*** The data ***

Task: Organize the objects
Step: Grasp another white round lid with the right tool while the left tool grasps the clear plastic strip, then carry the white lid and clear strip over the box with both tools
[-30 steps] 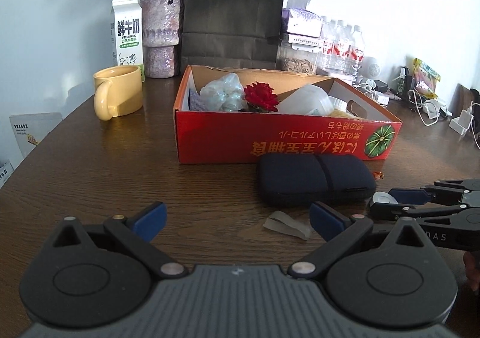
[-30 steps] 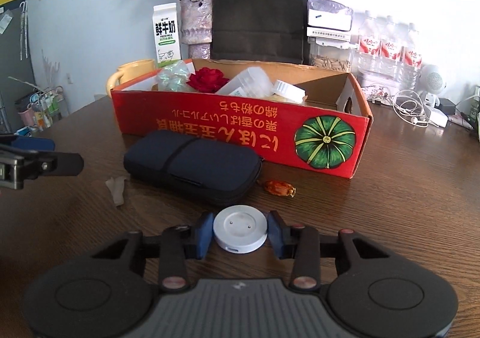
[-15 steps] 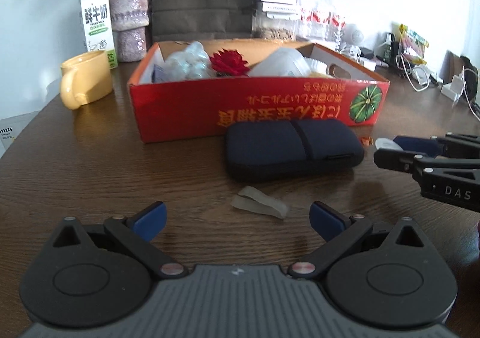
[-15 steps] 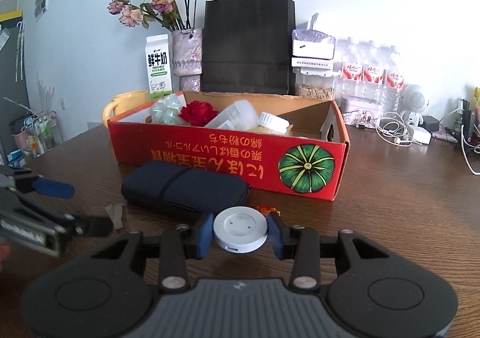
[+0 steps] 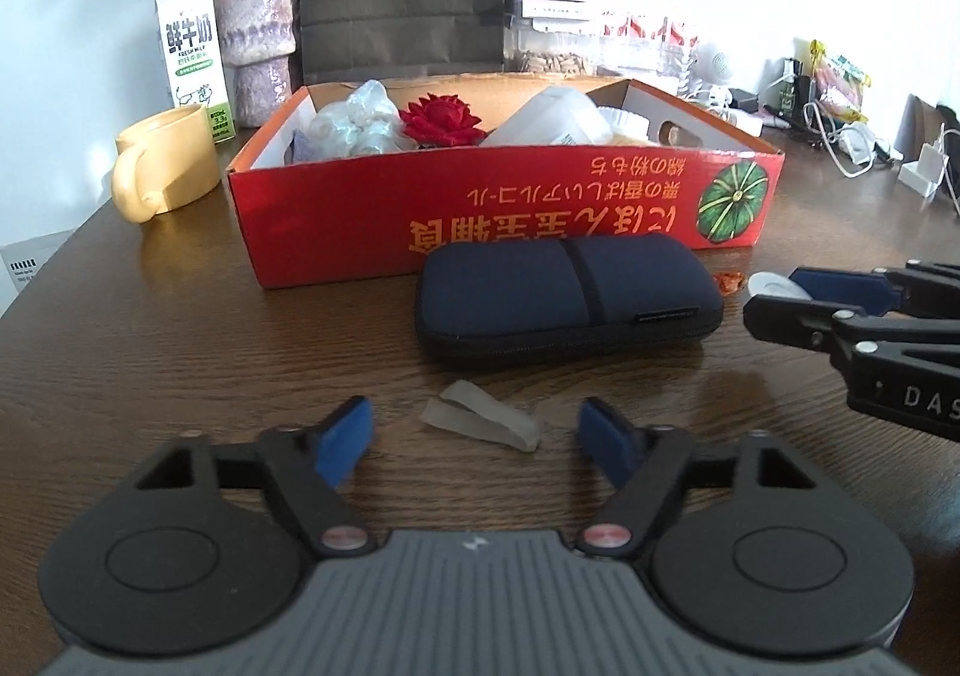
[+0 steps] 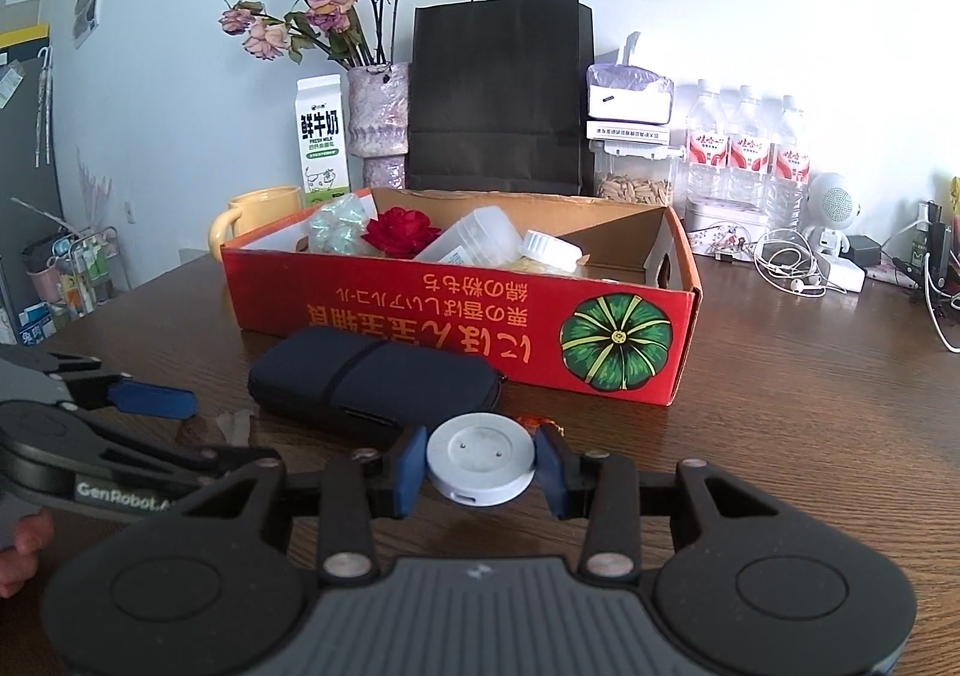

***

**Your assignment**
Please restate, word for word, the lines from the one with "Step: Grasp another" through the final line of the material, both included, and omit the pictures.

**Written response**
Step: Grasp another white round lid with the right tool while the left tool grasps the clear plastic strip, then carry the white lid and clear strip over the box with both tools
[-30 steps] 
[-30 steps] 
[-15 steps] 
[-15 steps] 
[+0 steps] 
[+0 steps] 

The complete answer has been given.